リベルトも疲れてるだろうし、やっぱり一人でゆっくり寝たいよな。
「ごめん、気にしないで」
俺がそうして1人でベッドに向かおうとすると、リベルトが手を掴んできた。
「待ってくれ、ハルカの希望なら私もここで寝よう」
「いいの?」
「ああ、決して手を出さないと誓う」
よかった。1人で寝たいわけではなかったみたいだ。
でも、手を出さないって、普通恋人同士が一緒に寝るってことは、そういうえっちなこととかするものじゃないのか?
「手は出してもいいよ?」
「…っ、ハルカはまだ本調子じゃないだろう、そういうことは回復してからにしよう」
俺はリベルトが思っている以上に元気なんだけどな。でも、リベルトが本当に俺を心配してくれてることが伝わってきて胸が温かくなかった。
そうして、リベルトと並んでベッドに向かい合って横になった。
俺がリベルトを見つめると、リベルトはいつものように優しく頭を撫でてくれた。
それが心地よくて、すぐに眠気が襲って来た。
「リベルトが居る……」
「ああ、ここに居る」
よく分からないことを言っている自覚はあったけど、リベルトが触れてくれて、優しいワインレッドの瞳で見つめてくれることが嬉しかった。

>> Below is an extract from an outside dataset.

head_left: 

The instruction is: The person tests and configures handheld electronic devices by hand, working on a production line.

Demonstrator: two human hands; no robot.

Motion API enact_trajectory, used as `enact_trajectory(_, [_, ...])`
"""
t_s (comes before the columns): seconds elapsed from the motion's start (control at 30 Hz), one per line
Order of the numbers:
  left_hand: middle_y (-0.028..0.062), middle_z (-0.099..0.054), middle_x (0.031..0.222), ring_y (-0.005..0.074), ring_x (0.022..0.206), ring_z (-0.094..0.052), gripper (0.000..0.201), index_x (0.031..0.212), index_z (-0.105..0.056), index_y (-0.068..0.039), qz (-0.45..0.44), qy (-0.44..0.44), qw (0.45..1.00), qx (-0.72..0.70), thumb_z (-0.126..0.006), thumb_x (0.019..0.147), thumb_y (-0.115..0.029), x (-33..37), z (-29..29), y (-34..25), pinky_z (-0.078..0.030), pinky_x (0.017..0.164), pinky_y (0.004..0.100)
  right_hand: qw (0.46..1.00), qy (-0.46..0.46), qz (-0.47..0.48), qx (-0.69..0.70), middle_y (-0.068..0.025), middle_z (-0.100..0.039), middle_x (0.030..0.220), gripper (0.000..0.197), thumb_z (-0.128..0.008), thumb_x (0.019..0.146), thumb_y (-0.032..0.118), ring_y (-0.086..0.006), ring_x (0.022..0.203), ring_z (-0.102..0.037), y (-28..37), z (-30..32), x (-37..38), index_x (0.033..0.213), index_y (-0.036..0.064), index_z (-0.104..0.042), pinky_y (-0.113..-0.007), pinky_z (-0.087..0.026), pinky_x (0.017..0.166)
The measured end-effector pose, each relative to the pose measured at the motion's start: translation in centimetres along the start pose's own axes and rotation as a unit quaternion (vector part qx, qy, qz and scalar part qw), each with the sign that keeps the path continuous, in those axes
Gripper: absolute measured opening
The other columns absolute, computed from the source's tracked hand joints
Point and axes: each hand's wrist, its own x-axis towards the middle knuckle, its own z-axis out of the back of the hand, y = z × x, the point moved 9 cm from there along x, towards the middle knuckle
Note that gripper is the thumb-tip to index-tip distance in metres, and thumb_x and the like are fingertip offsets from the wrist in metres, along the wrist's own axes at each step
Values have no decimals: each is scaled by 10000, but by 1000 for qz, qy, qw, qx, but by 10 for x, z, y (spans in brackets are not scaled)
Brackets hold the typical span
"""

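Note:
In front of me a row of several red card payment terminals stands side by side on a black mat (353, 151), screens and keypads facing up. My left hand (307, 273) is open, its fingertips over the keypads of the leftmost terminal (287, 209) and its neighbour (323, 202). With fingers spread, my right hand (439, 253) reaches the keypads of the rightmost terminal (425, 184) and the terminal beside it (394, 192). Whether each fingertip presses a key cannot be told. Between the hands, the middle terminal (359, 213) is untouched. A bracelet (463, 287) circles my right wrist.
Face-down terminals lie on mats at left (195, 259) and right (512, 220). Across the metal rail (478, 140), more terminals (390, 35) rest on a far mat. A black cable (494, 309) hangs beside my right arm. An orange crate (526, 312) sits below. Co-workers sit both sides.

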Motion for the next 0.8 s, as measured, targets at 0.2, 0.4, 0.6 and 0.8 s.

頭を撫でてくれたリベルトの手のひらを掴んで、自分の頬に添えた。
「硬くて心地よくないだろう」
「そんなことない、いつも剣を握って色んな人を助けてるあったかい手だよ」
手からはリベルトの日々の努力が分かった。
そんなリベルトの手に俺は何度も助けられた。
大好きな人の、大好きな手だ。
そう思うと、想いが込み上げてきて思わずそんなリベルトの手のひらにキスをした。
「おやすみ、リベルト」
「……ああ、いい夢が見れるといいな」
キスをしたらちょっと驚いた顔をしていたのが面白かったなと思いつつ、俺はすぐに夢の世界に入っていた。